Bastante menos seguro lo tiene la realizadora de la película, Isabel Coixet, quien peor parada sale de su propia obra. Sí acierta en el diálogo, como se ha dicho, y es brutalmente sincera a la hora de opinar –la asepsia ideológica es tan imposible como poco deseable cuando hablamos de un niño muerto y dos vidas truncadas a causa, aunque sea indirectamente, de los recortes sanitarios–. Pero para la directora, la alta tragedia es en Ayer no termina nunca una excusa para permitirse incurrir en varios caprichos creativos que desmerecen el acierto en los ejercicios técnicos.

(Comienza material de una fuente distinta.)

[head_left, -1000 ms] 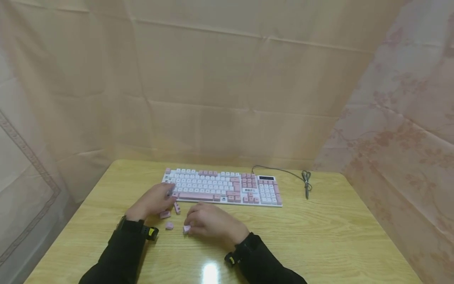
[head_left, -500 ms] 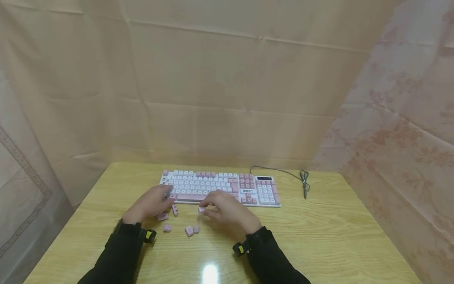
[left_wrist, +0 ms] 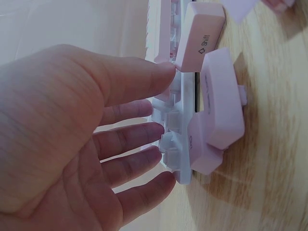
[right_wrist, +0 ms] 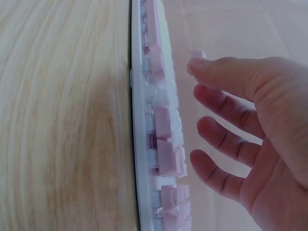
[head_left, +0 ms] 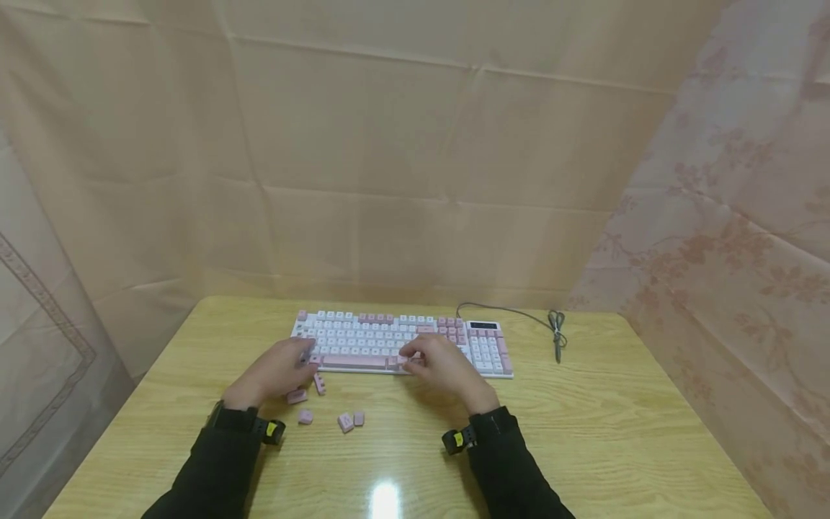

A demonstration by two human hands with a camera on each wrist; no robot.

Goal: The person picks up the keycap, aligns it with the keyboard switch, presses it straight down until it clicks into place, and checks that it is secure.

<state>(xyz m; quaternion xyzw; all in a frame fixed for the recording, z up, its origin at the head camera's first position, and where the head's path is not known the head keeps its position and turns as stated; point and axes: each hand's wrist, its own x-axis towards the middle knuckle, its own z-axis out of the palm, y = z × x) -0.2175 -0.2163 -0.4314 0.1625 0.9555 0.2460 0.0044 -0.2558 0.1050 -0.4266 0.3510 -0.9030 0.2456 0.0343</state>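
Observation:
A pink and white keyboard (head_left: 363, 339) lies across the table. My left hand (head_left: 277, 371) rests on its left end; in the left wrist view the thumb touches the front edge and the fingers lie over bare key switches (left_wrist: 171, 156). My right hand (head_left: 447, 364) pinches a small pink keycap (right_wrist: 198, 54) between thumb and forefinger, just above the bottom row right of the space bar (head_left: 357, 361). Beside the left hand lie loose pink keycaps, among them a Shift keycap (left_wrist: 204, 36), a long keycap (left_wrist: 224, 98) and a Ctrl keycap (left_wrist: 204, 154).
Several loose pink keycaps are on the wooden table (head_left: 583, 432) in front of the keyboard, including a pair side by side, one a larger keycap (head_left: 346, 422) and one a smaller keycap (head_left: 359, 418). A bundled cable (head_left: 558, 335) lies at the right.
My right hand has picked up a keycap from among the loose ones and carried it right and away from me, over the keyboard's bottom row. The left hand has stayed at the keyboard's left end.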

Entre ellos, los desafortunados pasajes poéticos en los que los personajes hablan directamente al espectador –en tonos sepia y desde una cueva, seguramente metafórica– hasta otros en los que ambos aparecen tirados en el suelo del escenario iluminados de azul y con el sonido del mar de fondo. No eran necesarios, tanto que resultan simplemente accesorios, y rechinan como la arena en un engranaje en una película de realismo y crudeza tan primarias. Coixet, en otras palabras, ha querido conseguir la entropía formal y ha estado a punto de conseguirla, pero solo a punto. En el umbral mismo del acierto, sin embargo, le sobrevinieron las ocurrencias y en lugar de desestimarlas, ha decidido incorporarlas. Ocurre que, por su propia naturaleza, el purismo funciona solo en su desnudez completa, y se convierte en otra cosa cuando queremos taparle las vergüenzas con hoja de parra. Eso es Ayer no termina nunca: algo eficaz en el recorrido, pero al final distinto de lo que intenta. Un tiro errado cuya trayectoria corrigen, sin llegar del todo a restaurarla, dos excelentes actores. Nada menos que eso, que por supuesto no es poco. Pero para su desgracia, tampoco es mucho más. 

Ayer no termina nunca 

Directora: Isabel Coixet

Reparto: Candela Peña, Javier Cámara

Género: Drama

País: España

Duración: 108 minutos

En la España de 2017, a la que el Banco Central Europeo acaba de negar su tercer rescate financiero y donde los parados son ya más de siete millones, se dan cita un hombre y una mujer cuyos nombres desconocemos. Se encuentran en un edificio de hormigón visto tan ultramoderno como desolado –y por descontado, potentemente metafórico– tras cinco años sin verse. Él –Javier Cámara–, porque emigró hace tiempo a Alemania buscando un futuro ya no mejor, sino a secas. Ella –Candela Peña– porque se quedó en España, de donde siente que no puede irse. Estamos en el cementerio donde descansa Dani, su hijo pequeño, que murió en 2012 por culpa de una meningitis que el hospital, mutilado por los recortes, no atendió hasta que pasaron cinco horas. Ella no pudo superarlo. Él sí, y por eso la abandonó sin mediar palabra.